- **What the task requires**:
Your response should be the complete listing, returned exactly as written.

══ Collected material

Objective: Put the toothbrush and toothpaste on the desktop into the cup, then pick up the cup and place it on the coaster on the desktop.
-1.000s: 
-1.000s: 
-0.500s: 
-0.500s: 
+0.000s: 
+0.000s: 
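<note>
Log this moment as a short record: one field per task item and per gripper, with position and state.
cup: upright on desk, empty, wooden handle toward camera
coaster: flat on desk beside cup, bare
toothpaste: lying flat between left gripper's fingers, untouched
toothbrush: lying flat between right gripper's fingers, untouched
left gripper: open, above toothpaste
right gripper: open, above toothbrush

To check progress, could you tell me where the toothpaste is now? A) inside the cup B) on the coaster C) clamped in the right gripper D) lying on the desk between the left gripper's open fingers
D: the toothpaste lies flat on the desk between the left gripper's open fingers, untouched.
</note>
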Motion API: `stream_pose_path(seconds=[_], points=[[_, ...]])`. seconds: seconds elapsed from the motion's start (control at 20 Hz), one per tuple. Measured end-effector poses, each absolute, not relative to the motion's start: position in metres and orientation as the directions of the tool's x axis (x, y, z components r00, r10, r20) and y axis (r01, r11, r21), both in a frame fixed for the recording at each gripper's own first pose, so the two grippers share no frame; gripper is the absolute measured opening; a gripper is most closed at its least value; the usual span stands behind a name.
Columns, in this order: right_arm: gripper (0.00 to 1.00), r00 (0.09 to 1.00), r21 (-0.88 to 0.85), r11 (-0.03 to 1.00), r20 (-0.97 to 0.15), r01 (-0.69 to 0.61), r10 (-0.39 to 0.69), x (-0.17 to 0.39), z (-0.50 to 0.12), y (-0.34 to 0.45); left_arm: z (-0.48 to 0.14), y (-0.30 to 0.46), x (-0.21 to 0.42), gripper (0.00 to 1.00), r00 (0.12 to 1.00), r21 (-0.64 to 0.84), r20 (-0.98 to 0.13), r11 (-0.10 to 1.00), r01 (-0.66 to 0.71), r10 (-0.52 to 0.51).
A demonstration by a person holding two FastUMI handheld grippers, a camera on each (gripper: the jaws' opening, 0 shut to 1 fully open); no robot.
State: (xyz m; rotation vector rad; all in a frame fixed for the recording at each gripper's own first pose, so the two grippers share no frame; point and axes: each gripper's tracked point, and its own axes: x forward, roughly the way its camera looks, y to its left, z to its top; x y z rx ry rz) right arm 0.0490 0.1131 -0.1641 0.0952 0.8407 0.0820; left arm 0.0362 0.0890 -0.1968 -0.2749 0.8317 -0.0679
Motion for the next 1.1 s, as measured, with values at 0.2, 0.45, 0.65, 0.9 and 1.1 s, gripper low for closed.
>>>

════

- **Output of the task**:
Objective: Put the toothbrush and toothpaste on the desktop into the cup, then pick up the cup and place it on the coaster on the desktop.
-1.000s: 
-1.000s: 
-0.500s: 
-0.500s: 
+0.000s: 
+0.000s: 
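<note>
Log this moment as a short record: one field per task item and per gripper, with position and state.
cup: upright on desk, empty, wooden handle toward camera
coaster: flat on desk beside cup, bare
toothpaste: lying flat between left gripper's fingers, untouched
toothbrush: lying flat between right gripper's fingers, untouched
left gripper: open, above toothpaste
right gripper: open, above toothbrush

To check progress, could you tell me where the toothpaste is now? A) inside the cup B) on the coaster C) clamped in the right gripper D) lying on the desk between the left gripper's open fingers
D: the toothpaste lies flat on the desk between the left gripper's open fingers, untouched.
</note>
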Motion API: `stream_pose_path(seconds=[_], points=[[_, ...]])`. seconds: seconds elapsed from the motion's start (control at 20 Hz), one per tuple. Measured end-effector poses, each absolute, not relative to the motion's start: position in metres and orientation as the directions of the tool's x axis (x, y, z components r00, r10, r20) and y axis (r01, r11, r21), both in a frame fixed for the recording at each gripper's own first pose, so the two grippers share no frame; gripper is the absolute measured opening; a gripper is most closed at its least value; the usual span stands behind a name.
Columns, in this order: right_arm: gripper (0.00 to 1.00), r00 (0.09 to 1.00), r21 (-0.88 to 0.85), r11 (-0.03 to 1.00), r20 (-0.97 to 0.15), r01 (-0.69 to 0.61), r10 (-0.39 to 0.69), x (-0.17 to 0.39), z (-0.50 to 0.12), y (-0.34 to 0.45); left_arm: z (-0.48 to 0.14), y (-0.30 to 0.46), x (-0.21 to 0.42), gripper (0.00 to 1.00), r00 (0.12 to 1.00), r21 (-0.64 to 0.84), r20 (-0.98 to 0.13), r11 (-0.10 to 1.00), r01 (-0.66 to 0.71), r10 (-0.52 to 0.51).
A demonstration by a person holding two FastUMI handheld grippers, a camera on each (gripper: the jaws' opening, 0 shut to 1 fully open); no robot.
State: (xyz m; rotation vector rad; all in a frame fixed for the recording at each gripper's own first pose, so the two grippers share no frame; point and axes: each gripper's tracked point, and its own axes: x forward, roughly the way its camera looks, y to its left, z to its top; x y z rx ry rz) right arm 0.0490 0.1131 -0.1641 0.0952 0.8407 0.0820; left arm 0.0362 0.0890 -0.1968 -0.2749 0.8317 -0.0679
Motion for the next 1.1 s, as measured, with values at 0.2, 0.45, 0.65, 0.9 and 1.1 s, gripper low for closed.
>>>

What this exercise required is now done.